Monitoring & Observability

  • Track: ingestion lag, number of pending rewards, last distribution time, mint gas usage, failure counts.
  • Emit metrics and alerts for failed syncs, CSV generation errors, or mint reverts.

Testing Strategy

  • Unit tests:
    • Contract access control and idempotency.
    • Foundry script parsing and batching.
  • Integration tests:
    • Backend → CSV → mint → on-chain events → reconciliation.
    • Snapshot strategy reads correct balances.
  • Staging dry runs with small distributions and canary recipients.

Configuration

  • CHAIN_ID, RPC_URL, CONTRIBUTION_TOKEN_ADDRESS (all apps).
  • Backend GitHub: GITHUB_TOKEN, REPO_SLUGS, SYNC_SINCE, REWARD_MULTIPLIER.
  • Foundry: deployer key, minter key, CSV path/URL, --dry-run flag.

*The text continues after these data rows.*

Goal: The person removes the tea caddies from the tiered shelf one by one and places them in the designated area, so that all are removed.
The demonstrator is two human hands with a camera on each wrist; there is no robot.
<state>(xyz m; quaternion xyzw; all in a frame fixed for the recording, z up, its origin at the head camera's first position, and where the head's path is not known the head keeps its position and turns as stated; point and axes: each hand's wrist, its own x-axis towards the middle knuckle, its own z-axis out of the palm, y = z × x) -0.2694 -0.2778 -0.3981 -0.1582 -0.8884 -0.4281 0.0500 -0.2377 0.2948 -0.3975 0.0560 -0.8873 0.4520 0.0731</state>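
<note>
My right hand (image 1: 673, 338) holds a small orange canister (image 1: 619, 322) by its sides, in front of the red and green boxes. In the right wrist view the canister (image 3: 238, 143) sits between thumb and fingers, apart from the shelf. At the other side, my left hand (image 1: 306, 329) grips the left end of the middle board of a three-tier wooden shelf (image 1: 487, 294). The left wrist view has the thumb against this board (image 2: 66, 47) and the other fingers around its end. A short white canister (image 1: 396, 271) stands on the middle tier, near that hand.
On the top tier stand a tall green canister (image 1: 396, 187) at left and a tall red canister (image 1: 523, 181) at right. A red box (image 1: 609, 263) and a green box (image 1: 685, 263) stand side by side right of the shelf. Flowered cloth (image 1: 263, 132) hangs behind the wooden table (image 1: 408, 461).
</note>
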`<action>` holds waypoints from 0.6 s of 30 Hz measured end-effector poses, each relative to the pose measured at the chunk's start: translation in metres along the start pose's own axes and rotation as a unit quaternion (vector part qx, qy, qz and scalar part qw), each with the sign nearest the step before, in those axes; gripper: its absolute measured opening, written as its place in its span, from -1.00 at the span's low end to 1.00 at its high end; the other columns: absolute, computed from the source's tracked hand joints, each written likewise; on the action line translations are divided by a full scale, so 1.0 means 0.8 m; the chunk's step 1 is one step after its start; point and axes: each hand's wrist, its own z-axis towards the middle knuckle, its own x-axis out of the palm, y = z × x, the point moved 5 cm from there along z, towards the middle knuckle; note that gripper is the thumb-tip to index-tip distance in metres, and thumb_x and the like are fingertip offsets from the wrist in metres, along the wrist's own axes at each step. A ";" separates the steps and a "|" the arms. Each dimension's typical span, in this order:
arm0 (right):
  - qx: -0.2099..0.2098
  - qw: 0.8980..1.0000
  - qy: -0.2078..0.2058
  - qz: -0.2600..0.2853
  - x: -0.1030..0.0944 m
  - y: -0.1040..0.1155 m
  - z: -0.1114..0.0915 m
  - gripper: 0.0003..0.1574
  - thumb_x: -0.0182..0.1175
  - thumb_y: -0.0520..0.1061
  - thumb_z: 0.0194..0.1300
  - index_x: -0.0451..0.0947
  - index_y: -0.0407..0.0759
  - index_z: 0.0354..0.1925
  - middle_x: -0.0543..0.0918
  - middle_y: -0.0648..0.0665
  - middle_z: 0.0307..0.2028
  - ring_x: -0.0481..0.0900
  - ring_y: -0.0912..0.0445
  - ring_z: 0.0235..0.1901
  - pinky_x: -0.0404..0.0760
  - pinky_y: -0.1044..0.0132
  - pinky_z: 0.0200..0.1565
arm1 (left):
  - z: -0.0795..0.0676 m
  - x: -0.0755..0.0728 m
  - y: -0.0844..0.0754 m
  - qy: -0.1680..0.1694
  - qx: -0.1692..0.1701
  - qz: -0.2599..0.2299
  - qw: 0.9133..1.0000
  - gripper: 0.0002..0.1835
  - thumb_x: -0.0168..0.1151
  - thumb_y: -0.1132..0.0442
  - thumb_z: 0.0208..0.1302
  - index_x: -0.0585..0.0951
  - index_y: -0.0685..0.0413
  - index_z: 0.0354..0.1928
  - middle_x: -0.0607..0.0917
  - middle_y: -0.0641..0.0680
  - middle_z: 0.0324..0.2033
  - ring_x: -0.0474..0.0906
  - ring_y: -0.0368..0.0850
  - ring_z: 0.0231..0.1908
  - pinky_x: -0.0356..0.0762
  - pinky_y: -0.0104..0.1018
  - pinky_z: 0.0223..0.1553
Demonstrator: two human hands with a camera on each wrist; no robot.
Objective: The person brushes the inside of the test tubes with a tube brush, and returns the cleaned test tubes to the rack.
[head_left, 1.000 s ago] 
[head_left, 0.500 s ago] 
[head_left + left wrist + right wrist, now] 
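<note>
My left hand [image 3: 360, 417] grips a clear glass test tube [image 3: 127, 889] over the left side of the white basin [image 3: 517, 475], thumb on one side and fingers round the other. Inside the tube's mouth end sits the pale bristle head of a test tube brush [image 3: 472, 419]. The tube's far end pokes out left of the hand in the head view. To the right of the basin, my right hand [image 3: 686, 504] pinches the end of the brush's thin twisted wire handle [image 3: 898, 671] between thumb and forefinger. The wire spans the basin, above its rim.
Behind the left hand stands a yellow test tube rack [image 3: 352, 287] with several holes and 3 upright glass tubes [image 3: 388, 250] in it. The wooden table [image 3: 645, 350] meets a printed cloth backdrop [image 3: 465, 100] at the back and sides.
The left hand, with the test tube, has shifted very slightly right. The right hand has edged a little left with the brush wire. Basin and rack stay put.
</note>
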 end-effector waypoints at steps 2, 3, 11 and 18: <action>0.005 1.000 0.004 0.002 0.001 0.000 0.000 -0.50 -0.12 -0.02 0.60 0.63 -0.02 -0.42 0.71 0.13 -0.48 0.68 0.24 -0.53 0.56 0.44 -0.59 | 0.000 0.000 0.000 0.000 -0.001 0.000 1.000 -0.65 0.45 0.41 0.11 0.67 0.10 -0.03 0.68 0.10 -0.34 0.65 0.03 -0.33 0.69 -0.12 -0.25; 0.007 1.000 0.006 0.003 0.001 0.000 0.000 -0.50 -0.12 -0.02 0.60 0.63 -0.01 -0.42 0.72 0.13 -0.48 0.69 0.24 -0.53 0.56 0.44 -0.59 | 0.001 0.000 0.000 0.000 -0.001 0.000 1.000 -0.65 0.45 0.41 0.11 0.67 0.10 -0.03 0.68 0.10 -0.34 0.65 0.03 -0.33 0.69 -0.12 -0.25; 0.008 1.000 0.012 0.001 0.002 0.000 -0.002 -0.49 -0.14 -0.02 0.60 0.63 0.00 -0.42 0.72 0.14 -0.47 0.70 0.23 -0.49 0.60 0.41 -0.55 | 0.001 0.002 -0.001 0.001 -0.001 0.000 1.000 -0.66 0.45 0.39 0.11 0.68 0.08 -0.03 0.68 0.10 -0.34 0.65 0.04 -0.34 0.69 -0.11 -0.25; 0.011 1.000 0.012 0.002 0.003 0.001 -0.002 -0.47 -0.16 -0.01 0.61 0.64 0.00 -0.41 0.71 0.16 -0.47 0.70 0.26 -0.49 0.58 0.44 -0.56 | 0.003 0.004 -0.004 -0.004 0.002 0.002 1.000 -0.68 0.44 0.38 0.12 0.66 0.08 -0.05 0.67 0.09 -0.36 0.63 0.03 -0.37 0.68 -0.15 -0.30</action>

Example Commands (illustrative)

# Manual mint (single address)
forge script script/Mint.s.sol:Mint \
  --sig "mint(address,uint256,bytes32)" \
  0xRecipient 1000000000000000000 0xdistributionId \
  --rpc-url $RPC_URL --private-key $MINTER_KEY --broadcast

# CSV-driven mint
curl -s "$BACKEND_URL/rewards/pending.csv" -o /tmp/pending.csv
forge script script/MintCsv.s.sol:MintCsv \
  --sig "mintCsv(string)" /tmp/pending.csv \
  --rpc-url $RPC_URL --private-key $MINTER_KEY --broadcast

Notes: The exact scripts and signatures will depend on implementation details. Ensure the script enforces idempotency and generates a human-readable summary before minting.

Acceptance Criteria

  • Contract deployed with controlled MINTER_ROLE.
  • Backend provides pending.csv with correct aggregation and stable distribution_id.
  • Foundry scripts perform dry-run, validate inputs, and mint with on-chain idempotency.
  • Frontend and Snapshot read balances from the chain and reflect changes after mint.